WHAT YOU SHOULD DO —
Each line that contains the word "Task" counts once; give the total for the records below and nothing else.

BEGIN PROVIDED ENTRIES

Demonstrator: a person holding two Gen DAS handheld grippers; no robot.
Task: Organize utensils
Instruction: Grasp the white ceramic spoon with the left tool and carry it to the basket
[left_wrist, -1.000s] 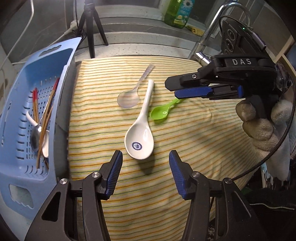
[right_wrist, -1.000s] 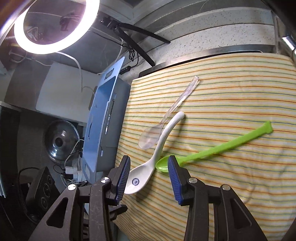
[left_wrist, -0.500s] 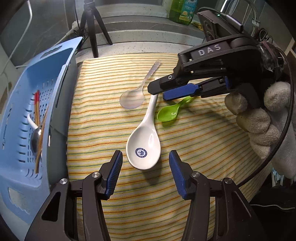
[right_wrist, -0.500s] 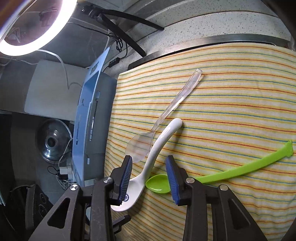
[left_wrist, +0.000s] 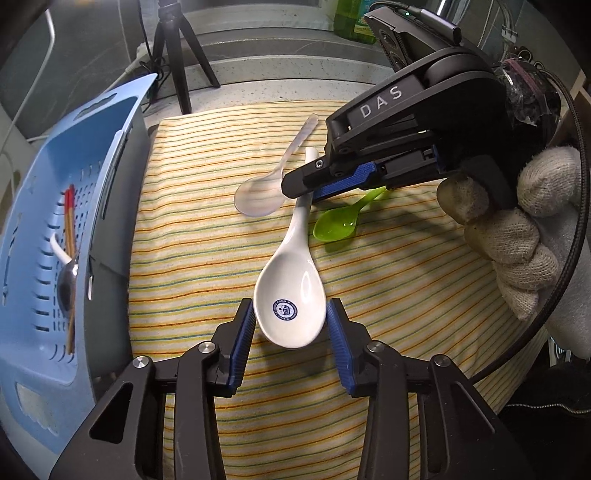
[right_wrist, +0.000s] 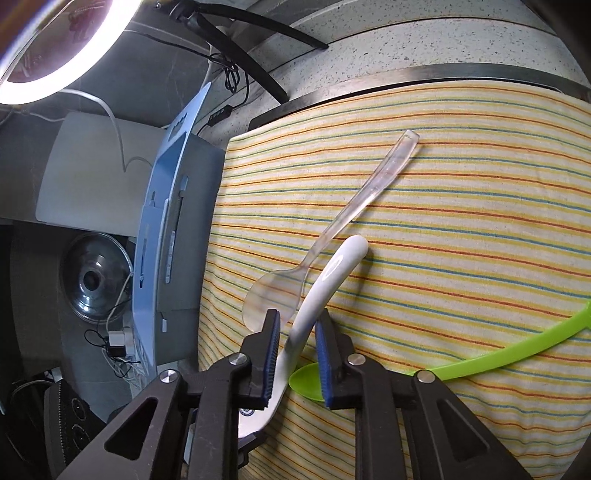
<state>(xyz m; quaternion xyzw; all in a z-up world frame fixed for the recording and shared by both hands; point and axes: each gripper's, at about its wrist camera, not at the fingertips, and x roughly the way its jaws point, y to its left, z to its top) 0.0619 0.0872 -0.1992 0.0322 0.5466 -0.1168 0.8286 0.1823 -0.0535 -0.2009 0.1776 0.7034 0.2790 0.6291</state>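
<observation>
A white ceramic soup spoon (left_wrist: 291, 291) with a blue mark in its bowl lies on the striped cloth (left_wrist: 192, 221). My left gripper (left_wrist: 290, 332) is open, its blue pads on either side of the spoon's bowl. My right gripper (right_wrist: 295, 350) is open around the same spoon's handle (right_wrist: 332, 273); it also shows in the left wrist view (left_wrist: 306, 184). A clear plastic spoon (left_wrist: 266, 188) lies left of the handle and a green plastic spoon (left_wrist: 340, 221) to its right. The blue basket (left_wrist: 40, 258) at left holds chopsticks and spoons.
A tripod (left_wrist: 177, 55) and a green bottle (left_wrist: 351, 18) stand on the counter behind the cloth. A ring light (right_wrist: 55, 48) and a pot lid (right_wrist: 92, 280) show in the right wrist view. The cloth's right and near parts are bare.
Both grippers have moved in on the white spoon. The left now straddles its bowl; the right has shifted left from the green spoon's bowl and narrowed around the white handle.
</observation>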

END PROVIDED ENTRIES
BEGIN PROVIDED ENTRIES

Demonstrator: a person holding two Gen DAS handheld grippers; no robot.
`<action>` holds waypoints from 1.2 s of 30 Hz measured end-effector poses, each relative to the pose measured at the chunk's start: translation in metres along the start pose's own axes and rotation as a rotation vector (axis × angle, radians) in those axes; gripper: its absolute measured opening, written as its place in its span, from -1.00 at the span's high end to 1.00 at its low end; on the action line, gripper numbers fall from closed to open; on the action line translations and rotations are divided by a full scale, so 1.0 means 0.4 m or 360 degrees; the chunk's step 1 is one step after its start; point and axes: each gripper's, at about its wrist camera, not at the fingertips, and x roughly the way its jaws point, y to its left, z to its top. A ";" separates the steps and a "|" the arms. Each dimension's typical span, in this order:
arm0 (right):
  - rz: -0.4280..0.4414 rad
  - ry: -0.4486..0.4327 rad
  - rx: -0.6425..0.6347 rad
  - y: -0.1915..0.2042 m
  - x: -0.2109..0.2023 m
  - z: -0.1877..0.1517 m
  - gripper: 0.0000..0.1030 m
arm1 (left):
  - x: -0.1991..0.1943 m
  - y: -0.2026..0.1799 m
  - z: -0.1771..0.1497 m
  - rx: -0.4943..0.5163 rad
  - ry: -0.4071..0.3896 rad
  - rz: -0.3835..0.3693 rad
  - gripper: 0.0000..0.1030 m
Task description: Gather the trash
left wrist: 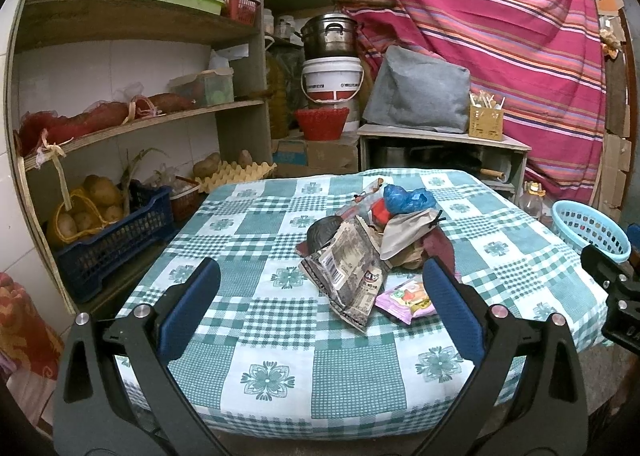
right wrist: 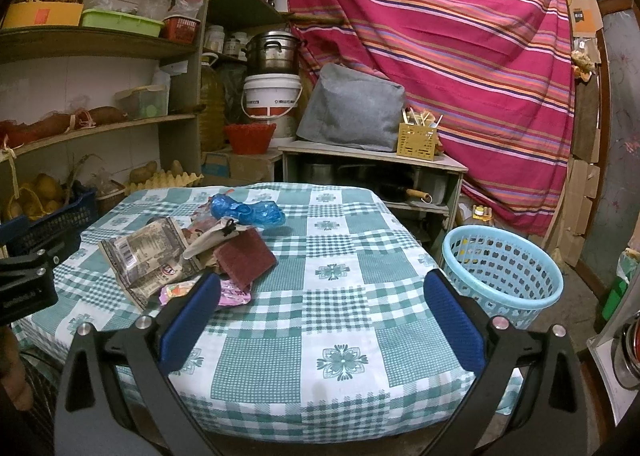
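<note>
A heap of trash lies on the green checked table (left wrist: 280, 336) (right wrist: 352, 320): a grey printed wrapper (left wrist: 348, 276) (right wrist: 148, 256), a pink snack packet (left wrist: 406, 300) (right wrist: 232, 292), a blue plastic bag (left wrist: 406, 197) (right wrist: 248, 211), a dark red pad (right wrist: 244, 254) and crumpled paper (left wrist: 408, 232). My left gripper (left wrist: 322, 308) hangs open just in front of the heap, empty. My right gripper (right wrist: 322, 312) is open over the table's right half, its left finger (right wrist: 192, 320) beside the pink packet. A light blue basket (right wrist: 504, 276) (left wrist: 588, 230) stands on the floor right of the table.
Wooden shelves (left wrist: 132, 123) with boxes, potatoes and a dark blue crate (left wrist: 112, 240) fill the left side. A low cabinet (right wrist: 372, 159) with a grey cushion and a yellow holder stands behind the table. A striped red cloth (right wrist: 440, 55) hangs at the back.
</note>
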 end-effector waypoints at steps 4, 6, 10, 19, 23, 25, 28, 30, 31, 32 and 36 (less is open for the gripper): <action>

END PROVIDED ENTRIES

FINAL ANSWER —
2